Carlos Thadeu de Freitas Gomes e João Felipe Santoro Araújo veem, porém, razões “estruturais” domésticas para a valorização do real, como a carência de poupança, que provoca atração de poupança externa, ou a posição de risco do país, ou, ainda, a proporção de ativos estrangeiros em relação a ativos domésticos no exterior.

Como a maioria dos articulistas nesta edição da RBCE, Thadeu de Freitas e Schwartsman defendem a adoção de medidas fiscais para permitir a queda dos juros, sem que a facilidade de crédito daí resultante inflame as pressões inflacionárias. O efeito dessas medidas, porém, será pequeno, adverte Schwartsman: a queda de quatro pontos percentuais nos juros elevaria o dólar a apenas R$ 1,75, exemplifica.

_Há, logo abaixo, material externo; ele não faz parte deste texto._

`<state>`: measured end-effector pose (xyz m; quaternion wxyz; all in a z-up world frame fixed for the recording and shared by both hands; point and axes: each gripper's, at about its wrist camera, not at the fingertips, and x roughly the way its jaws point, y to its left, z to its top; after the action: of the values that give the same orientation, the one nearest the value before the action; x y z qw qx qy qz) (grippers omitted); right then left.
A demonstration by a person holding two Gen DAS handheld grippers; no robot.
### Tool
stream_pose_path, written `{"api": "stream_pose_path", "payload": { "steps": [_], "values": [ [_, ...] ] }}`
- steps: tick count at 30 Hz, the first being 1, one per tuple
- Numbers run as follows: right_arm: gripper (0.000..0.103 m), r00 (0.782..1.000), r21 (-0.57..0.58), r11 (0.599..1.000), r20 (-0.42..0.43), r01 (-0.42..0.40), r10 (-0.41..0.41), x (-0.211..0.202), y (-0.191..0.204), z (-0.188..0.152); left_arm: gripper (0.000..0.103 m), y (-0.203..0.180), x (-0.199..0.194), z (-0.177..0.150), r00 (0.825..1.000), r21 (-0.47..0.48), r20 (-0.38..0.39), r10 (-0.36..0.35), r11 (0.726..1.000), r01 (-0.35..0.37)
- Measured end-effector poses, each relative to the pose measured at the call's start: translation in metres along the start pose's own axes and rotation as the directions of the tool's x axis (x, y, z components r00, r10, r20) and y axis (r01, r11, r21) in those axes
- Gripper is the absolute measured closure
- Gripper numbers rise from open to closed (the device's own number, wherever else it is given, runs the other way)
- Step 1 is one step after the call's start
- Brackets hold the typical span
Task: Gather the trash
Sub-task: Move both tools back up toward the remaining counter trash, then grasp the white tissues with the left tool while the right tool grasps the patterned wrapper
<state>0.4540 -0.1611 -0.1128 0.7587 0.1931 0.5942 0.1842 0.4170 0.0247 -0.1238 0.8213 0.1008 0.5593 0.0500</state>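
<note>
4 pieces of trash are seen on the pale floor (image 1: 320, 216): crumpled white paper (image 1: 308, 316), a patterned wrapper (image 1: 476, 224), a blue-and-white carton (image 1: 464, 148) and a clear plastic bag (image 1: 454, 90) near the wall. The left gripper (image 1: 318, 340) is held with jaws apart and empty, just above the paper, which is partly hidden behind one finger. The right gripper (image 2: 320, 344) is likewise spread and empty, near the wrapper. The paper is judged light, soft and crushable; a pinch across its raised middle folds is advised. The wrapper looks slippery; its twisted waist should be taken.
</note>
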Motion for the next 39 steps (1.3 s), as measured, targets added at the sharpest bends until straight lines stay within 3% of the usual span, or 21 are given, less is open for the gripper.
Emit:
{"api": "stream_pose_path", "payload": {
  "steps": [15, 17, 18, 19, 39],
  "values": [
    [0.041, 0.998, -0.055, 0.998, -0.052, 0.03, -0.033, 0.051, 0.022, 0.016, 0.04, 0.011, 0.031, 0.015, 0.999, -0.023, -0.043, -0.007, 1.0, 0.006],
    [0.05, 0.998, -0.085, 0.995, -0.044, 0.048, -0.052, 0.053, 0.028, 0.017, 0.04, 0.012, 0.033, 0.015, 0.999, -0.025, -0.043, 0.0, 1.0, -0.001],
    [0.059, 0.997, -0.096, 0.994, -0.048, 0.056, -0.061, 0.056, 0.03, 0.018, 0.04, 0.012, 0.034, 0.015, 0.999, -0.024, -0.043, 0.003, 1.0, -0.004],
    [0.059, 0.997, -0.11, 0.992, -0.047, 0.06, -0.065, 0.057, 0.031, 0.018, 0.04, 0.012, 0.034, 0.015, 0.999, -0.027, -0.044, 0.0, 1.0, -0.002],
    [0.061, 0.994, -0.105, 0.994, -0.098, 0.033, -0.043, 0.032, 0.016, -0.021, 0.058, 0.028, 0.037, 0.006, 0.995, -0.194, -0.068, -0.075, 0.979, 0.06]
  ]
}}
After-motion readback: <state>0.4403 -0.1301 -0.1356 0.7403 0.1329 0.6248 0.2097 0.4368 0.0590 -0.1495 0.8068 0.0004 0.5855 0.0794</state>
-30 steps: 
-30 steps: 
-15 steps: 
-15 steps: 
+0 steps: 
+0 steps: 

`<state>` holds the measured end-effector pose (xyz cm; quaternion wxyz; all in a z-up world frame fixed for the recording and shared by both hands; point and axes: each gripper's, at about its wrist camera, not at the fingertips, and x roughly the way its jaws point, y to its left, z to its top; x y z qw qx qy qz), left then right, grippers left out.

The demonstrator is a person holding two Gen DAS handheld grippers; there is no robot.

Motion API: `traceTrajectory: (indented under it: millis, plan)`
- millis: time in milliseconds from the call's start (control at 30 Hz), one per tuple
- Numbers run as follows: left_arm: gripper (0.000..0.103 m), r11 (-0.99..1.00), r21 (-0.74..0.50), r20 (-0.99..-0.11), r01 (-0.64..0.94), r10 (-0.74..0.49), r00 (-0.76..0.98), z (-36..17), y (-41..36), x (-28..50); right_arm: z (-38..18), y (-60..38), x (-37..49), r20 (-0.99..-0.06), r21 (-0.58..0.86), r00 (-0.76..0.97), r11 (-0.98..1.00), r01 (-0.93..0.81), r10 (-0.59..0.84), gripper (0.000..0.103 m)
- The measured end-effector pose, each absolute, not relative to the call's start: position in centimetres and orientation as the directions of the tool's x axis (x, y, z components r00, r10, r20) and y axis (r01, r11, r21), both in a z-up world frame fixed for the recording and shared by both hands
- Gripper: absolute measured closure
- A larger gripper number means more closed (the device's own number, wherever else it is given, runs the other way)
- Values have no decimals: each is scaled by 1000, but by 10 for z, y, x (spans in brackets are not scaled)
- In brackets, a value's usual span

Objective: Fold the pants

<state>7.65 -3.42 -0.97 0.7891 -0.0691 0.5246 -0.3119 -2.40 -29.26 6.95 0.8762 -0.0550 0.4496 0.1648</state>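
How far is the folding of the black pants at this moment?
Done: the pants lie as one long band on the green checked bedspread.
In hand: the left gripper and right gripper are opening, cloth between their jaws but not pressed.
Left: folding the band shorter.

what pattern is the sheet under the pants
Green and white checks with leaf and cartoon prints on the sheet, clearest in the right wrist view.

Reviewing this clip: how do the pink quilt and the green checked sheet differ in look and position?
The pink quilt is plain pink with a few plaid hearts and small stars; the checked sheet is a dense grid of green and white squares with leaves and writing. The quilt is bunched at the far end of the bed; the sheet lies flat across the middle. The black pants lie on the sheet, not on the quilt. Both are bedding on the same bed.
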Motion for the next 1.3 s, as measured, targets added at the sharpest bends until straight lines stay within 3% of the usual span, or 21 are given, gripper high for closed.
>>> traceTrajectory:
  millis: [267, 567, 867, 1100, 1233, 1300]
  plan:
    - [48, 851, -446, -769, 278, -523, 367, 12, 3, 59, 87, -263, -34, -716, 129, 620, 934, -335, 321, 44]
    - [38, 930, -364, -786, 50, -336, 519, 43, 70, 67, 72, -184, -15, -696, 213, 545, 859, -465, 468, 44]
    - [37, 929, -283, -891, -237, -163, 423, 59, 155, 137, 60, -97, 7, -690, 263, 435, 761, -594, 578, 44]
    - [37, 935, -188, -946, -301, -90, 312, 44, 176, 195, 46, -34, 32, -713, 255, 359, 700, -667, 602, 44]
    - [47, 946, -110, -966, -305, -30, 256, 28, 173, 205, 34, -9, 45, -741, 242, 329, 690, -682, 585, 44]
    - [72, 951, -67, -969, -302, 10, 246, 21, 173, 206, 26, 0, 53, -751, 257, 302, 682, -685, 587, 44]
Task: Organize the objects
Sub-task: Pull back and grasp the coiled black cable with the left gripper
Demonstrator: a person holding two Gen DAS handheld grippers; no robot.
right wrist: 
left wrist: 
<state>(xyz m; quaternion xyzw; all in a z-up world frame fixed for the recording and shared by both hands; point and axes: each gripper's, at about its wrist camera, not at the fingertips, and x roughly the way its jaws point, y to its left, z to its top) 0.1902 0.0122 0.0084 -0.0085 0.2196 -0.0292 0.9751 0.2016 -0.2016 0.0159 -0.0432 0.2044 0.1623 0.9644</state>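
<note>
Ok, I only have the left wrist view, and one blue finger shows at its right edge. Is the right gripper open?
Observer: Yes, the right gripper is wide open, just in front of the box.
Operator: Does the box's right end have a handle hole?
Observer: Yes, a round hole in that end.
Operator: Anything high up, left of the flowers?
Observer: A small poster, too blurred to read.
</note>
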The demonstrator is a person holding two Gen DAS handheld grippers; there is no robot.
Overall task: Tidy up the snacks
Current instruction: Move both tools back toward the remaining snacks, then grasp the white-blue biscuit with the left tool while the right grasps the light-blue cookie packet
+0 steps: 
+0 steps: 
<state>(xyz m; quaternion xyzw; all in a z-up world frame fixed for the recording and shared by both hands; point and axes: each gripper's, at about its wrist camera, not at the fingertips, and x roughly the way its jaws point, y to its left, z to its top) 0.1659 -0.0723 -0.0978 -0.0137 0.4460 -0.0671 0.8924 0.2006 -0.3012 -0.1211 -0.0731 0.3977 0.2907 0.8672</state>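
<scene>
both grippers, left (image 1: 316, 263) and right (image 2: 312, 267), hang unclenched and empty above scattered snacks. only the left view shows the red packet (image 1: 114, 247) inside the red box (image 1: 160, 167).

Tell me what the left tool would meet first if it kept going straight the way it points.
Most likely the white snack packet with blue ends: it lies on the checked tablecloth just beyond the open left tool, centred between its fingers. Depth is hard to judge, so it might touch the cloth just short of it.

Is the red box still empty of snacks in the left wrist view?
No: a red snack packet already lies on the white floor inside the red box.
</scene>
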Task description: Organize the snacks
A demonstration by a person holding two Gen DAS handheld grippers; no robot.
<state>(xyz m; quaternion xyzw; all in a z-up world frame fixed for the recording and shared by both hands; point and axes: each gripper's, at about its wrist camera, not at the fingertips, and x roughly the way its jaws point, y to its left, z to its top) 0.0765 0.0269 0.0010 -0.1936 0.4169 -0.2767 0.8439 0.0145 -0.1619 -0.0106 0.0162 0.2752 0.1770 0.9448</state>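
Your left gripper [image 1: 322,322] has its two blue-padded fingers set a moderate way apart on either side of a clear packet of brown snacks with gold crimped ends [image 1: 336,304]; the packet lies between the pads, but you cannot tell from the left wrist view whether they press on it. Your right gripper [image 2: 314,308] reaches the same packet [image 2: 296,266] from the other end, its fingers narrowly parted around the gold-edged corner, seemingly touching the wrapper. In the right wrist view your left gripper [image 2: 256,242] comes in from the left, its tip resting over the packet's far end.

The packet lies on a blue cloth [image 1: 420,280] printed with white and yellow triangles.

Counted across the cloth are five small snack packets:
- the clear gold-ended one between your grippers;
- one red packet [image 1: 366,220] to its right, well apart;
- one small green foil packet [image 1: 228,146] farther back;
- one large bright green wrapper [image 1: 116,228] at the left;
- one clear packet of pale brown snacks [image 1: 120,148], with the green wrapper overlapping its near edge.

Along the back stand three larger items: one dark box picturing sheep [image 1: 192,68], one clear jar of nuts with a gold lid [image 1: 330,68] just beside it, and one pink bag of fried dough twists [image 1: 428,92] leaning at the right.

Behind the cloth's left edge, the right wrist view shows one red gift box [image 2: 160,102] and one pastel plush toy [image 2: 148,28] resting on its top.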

Pessôa diz que as movimentações financeiras, no mercado de câmbio, são incapazes de exercer influência consistente sobre a cotação do real, porque os fluxos de saída de investimentos compensam, no médio prazo, os fluxos de entrada. Não é o que diz o economista da UERJ Mário Cordeiro de Carvalho Júnior, que, em detalhado artigo sobre os mercados futuros e as chamadas operações de “carry trade”, alerta para as “bolhas de choque” da expansão monetária americana sobre países emergentes como o Brasil.

Carvalho Júnior descreve o sistema cambial brasileiro, herdado do período de fortes controles e temor de evasão de divisas, e comenta que são falhos os instrumentos do governo para lidar com essa “concorrência imperfeita”, em que bancos e fundos estrangeiros são os únicos autorizados a operações no mercado de futuro, que influem nas cotações presentes para importadores e exportadores. Um receituário capaz de impor custos às operações especulativas é indispensável, garante.

A revista tem, ainda, artigos instigantes do diretor da Fiesp Roberto Giannetti da Fonseca, do secretário de Comércio Exterior, Welber Barral, e do estrategista do banco WestLB Roberto Padovani, entre outros.

Um debate inconcluso, no qual não se conhece ainda a posição do novo governo. Preocupante é saber que os integrantes já anunciados defendiam, até recentemente, amenizar os efeitos negativos do câmbio sobre a indústria apelando a medidas protecionistas, de controle administrativo das importações.